Carroll was a complex character to say the least. He was far from liberal in his outlook which adds to the mystery of his bizarre characters. His real name was Charles Dodgson, an Anglican deacon and don of Oxford’s Christ Church College. According to Canadian poet and fantasy literature scholar David Day, Dodgson was a thorn in the side of the reform-minded Henry Liddell, dean of Christ Church and father to the real life Alice.
‘Dodgson was exactly the opposite and did everything he could throughout his life to basically sabotage any kind of liberal reform,’ he says.
That included being dead set against removing Latin and Greek as compulsory subjects for Oxford students, a move Liddell initiated, despite being a leading scholar of ancient Greek. While Liddell was trying to bring Oxford into the modern world, says Day, ‘Dodgson was going backwards, fervently.’
The most radical idea of the time was Darwin’s theory of evolution. Oxford was the scene of a legendary debate between Thomas Huxley,a Darwin acolyte , and the bishop of Oxford, Samuel Wilberforce, at the British Association on June 30, 1860.

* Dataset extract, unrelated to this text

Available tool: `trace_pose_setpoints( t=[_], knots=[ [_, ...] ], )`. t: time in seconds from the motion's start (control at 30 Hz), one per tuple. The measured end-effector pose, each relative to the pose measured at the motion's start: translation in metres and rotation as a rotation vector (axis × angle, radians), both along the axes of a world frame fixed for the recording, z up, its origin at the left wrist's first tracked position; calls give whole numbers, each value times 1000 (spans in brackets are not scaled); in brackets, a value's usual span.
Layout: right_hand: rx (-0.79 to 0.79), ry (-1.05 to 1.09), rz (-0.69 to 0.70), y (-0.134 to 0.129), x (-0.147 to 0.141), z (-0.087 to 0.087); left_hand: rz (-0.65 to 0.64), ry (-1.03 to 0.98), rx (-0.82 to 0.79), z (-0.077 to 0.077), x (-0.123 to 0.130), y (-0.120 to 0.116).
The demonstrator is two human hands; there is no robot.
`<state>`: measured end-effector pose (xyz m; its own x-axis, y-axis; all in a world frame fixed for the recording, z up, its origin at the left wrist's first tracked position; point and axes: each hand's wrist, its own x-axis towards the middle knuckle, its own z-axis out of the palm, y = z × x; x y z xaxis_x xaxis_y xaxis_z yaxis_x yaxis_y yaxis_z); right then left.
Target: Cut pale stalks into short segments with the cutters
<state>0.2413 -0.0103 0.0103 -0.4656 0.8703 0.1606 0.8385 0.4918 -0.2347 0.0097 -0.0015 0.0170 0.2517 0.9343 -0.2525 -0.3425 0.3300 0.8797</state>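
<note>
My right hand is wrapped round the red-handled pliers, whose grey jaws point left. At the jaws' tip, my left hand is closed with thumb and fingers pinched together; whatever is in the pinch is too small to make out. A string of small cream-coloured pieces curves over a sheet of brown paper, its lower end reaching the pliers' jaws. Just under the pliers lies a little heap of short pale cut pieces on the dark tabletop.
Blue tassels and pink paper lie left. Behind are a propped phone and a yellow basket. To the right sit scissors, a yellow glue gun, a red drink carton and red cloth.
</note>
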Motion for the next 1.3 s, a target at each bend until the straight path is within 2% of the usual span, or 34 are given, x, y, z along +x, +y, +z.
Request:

How did Dodgson react to evolution? A very keen photographer, he took photos of everyone involved in the debate. Perhaps he was already thinking of how he would send them up and satirise the idea of evolution in Alice in Wonderland, which contains a farcical ‘kitchen of creation’ scene where everything goes wrong: men with fish and frog heads, a boy turned into a pig!
Even the idea of the survival of the fittest is satirised in the ditty ‘Speak Roughly to Your Little Boy’. Alice spirits the boy away, only to find him transformed into a pig. Oops!

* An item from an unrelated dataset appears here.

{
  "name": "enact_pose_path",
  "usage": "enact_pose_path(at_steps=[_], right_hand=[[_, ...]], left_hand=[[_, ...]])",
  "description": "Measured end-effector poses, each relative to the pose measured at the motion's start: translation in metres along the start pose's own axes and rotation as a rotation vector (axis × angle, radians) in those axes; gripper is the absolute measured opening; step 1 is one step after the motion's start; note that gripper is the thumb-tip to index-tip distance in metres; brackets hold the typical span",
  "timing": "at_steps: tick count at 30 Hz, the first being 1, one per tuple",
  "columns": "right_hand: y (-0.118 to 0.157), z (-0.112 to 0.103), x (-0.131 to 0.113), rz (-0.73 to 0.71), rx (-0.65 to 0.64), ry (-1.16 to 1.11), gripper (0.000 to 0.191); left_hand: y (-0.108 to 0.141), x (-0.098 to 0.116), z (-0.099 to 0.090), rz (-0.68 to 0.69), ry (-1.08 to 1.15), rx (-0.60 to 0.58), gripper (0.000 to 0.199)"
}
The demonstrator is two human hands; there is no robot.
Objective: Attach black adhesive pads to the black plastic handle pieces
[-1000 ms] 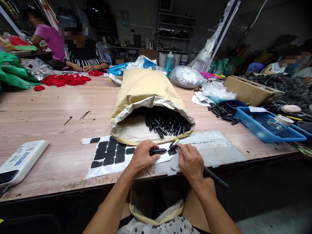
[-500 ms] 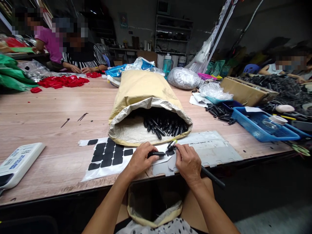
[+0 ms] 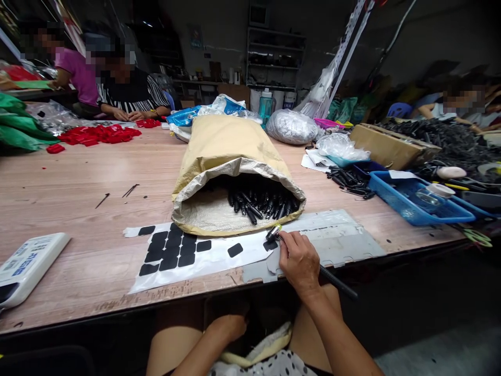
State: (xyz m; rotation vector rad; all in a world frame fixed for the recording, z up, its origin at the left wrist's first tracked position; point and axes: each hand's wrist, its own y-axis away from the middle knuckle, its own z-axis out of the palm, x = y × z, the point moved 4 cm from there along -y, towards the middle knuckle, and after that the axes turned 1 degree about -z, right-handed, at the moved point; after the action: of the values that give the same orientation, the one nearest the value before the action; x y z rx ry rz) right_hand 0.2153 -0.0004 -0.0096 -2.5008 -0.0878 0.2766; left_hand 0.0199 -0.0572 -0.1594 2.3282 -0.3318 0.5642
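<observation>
My right hand [image 3: 299,258] is closed on a black-handled tool whose metal head [image 3: 273,233] sticks out past my fingertips, above a black square at the end of a white sheet [image 3: 215,261]. Below the table edge, my left hand [image 3: 234,325] is over a second sack [image 3: 270,344] in my lap; its fingers are lost in shadow. Rows of black rounded squares [image 3: 171,249] cover the sheet's left part. Behind it lies a yellow sack [image 3: 235,141], its mouth towards me, with black cylindrical parts [image 3: 270,203] inside. A grey board [image 3: 340,235] lies under my right hand.
A white device [image 3: 33,266] sits at the left edge. Red pieces [image 3: 99,134] lie back left, near a person in stripes [image 3: 131,94]. To the right are a blue basket [image 3: 415,201], a cardboard box [image 3: 391,146] and heaped black parts [image 3: 450,138].
My left hand has moved from the sheet down below the table edge, and the black part it held is out of sight. My right hand stays nearly in place.
</observation>
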Motion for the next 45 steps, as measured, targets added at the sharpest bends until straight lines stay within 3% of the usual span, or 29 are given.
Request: enact_pose_path(at_steps=[2, 4, 8, 10, 11, 13, 15, 17, 21, 27, 32, 36, 40, 45], right_hand=[[0.000, 0.000, 0.000, 0.000, -0.001, 0.001, 0.028], [0.000, 0.000, 0.000, -0.001, -0.001, 0.002, 0.028], [0.001, 0.001, 0.000, 0.003, -0.005, 0.005, 0.027], [0.001, 0.001, 0.000, 0.004, -0.004, 0.004, 0.026], [0.001, 0.001, 0.000, 0.004, -0.002, 0.004, 0.026], [0.000, 0.001, 0.000, 0.006, 0.000, 0.006, 0.026], [0.000, 0.001, 0.000, 0.006, 0.002, 0.010, 0.027], [0.000, 0.001, -0.001, 0.001, 0.004, 0.009, 0.026], [0.000, 0.001, -0.001, -0.005, 0.009, 0.002, 0.026], [0.000, 0.000, -0.001, -0.005, 0.013, 0.010, 0.026], [-0.001, -0.001, -0.002, -0.006, 0.005, 0.003, 0.027], [-0.001, -0.001, -0.002, -0.002, 0.008, -0.001, 0.027], [0.000, -0.001, -0.002, 0.001, 0.002, -0.005, 0.028], [0.002, -0.005, 0.001, 0.016, -0.026, 0.013, 0.030]], left_hand=[[0.002, -0.001, 0.000, -0.038, -0.034, -0.001, 0.060], [0.018, 0.012, -0.015, -0.008, -0.052, -0.048, 0.062], [0.064, 0.065, -0.080, 0.342, -0.059, -0.190, 0.037], [0.076, 0.089, -0.119, 0.527, 0.060, -0.224, 0.029], [0.075, 0.096, -0.140, 0.587, 0.102, -0.160, 0.026], [0.059, 0.101, -0.180, 0.618, 0.112, 0.137, 0.023], [0.033, 0.096, -0.212, 0.524, 0.025, 0.502, 0.025], [0.004, 0.090, -0.228, 0.409, -0.108, 0.694, 0.032], [-0.033, 0.089, -0.232, 0.347, -0.382, 0.712, 0.038], [-0.029, 0.098, -0.229, 0.373, -0.553, 0.737, 0.015], [-0.001, 0.090, -0.224, 0.465, -0.323, 0.729, 0.007], [0.022, 0.077, -0.207, 0.540, -0.048, 0.684, 0.006], [0.025, 0.063, -0.187, 0.541, 0.085, 0.671, 0.011], [0.020, 0.054, -0.181, 0.543, 0.197, 0.710, 0.021]])
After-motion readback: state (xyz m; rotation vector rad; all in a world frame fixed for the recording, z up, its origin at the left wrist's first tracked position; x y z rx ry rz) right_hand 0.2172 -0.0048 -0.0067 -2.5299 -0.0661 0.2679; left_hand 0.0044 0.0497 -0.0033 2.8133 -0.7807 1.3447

The kitchen scene also features the Cook, whom Day believes was a spoof of Sir Richard Owen, the natural scientist and advisor to Bishop Wilberforce who disagreed with Darwin on how things evolved.
The trouble was that the bishop kept getting Owen’s science muddled, and according to Day their relationship was rocky, similar to that of the Duchess and the Cook in Wonderland, who scream and throw pots at each other.
Above the raucous scene, and throughout this charming tale, appears the smiling Cheshire Cat, the most mysterious figure in the story. Day believes he has rightly identified the grinning cat as the ‘conscience of Oxford’, Reverend Edward ‘Puss-Cat’ Pusey, the canon of Christ Church College.
If that seems too obvious an association, Day points out that word games, mathematics and even Latin references were all part of Dodgson’s mental playground.
Indeed, Dodgson, a polymath, invented the popular parlor game Doublets, which was first published in Vanity Fair.
Dodgson saved his most entertaining spoof, the Mad Hatter’s tea party, for Christian socialists. Dodgson regarded them as dangerous and even vaguely traitorous. Hence the party takes place at Cambridge, a town Dodgson (amazingly) never visited.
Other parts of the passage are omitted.